Saex talk

We got a little rain today (and that’s a good thing), but it was just a little. When I got home, the evidence suggested that we’d gotten a little more right here. Even better. And the skies were full of dark clouds. I took my afternoon walk on the theory that my vulnerability would prove an irresistible temptation to the heavens, but it didn’t work (could it be that the universe isn’t specifically engineered to frustrate me? This could crush my entire paradigm!).

But when I sat down to start this post it was raining again. A tentative, Avoidant rain, unsure of its welcome. I didn’t have much hope of it, but lo, it continues, even unto this minute.

The weekend went OK. I didn’t have anyplace to go, so I washed and waxed Mrs. Hermanson and did some repair and staining on the latticework underneath my screen porch.

My treat was the arrival of this object:


This is a Viking saex, hand-made for me by author and knifemaker Michael Z. Williamson. If you’re wondering why a guy who’s been hinting at financial constraints throws away money on things like this, the answer is that I ordered and paid for it a couple years ago, when I was flush, and it’s been delayed for various reasons. So this was a long-awaited pleasure.

I posted about saexes (or seaxes, or saxes, or saekses, ad infinitum) a while back, when I made a sheath for the back-up saex I’d bought for live steel. This knife is not for live steel. This one is fully sharp. Even Crocodile Dundee, I believe, would concede that this is a knife. It’s 16 ½” long.

If you look closely you can see Viking runes inlaid in the side of the blade. These spell out (in Old Norse) a line from the poem, Bjarkamál: “Breast to breast the eagles shall claw each other.” The Bjarkamál was a very popular war poem in the Viking Age. One of King (St.) Olaf’s poets sang it before the Battle of Stiklestad, and this particular line was nearly the last words of Erling Skjalgsson, hero of The Year of the Warrior.

The saex was one of the most common, and prized, weapons in the Dark Ages, and continued to be so long after the Viking Age had passed. It has been suggested that possession of this weapon was restricted to free men, and was a mark of freedom—the Saxons took their name from the weapon. Most men couldn’t afford to invest valuable steel in swords which had no practical use outside of warfare. But every free man had one of these, useable as a machete, a butcher knife and an offensive weapon.
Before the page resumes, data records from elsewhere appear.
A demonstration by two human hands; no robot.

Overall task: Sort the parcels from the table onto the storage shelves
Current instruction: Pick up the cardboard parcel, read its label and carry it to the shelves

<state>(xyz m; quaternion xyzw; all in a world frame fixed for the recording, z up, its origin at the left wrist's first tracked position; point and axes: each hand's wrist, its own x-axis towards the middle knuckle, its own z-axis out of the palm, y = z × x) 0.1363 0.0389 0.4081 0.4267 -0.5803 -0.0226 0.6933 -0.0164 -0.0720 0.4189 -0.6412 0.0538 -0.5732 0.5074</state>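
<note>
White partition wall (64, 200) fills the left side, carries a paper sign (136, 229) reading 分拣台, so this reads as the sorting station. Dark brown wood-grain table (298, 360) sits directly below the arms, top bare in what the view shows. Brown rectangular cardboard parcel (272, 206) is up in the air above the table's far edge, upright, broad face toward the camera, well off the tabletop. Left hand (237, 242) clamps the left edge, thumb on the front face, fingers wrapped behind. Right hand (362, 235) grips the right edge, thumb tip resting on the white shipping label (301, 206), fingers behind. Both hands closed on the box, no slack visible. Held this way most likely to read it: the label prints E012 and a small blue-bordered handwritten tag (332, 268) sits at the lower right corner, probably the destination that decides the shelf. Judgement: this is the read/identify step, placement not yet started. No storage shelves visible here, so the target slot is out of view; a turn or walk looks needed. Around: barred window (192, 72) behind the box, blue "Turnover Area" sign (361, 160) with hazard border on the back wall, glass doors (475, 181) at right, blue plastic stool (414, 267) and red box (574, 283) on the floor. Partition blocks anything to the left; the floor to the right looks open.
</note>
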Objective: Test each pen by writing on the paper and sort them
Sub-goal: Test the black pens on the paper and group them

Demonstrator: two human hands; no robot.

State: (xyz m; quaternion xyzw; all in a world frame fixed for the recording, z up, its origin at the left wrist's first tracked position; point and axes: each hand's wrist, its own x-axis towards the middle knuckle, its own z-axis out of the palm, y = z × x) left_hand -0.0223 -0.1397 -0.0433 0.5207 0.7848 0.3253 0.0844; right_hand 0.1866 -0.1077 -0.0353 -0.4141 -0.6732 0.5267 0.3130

It’s still raining, very lightly. This would be perfect if it just lingered and lingered. I don’t think that’s in the forecast, though. But we’ll take what we can get.

4 thoughts on “Saex talk”

  1. That is an awesome saex! I’m trying not to commit the sin of envy…. 😉

    But this reminds me, are you planning on writing anything else set in the Viking period? (Pretty, pretty please?) I loved the Father Aillil story, with its lovely historical detail and grittiness. None of this “La-la-la, we’re happy happy Christians with no problems or temptations” pablum. I find Aillil more believable than most CBA fiction heroes. Plus the setting makes me want to walk around reciting “Caedmon’s Hymn,” which gets me lots of strange looks, but like I care. 😀

    Any other books lined up, at Baen or elsewhere?

  2. Ah, you ask the sad question, Evie.

    I am presently without either publisher or agent. I’ve got some worms in the water, fishing for agents, but the appearance of any more of my books (there are 4 written, including 2 more Erling books) is not a thing to be counted on, alas.

  3. There are two UNPUBLISHED Erling books sitting on your desk or hard drive, while drivel is being published daily?

    Where are sackcloth and ashes when I need them?


  4. Very “seaxy”! (Sorry! I couldn’t help myself!) The knife looks like a “user” as well as a “looker”, too!

    I have always been fascinated by the seax, especially when so many of them seem to have been sharpened on the “straight” side of the blade rather than the “belly” side. This practice turns the blade into what could be considered almost an oversized “sheepsfoot”, which would be great for “straight cuts” on rope, for example, but it would most likely not be very good for slicing and for butchering and skinning animals. It would be very nearly useless as a thrusting weapon.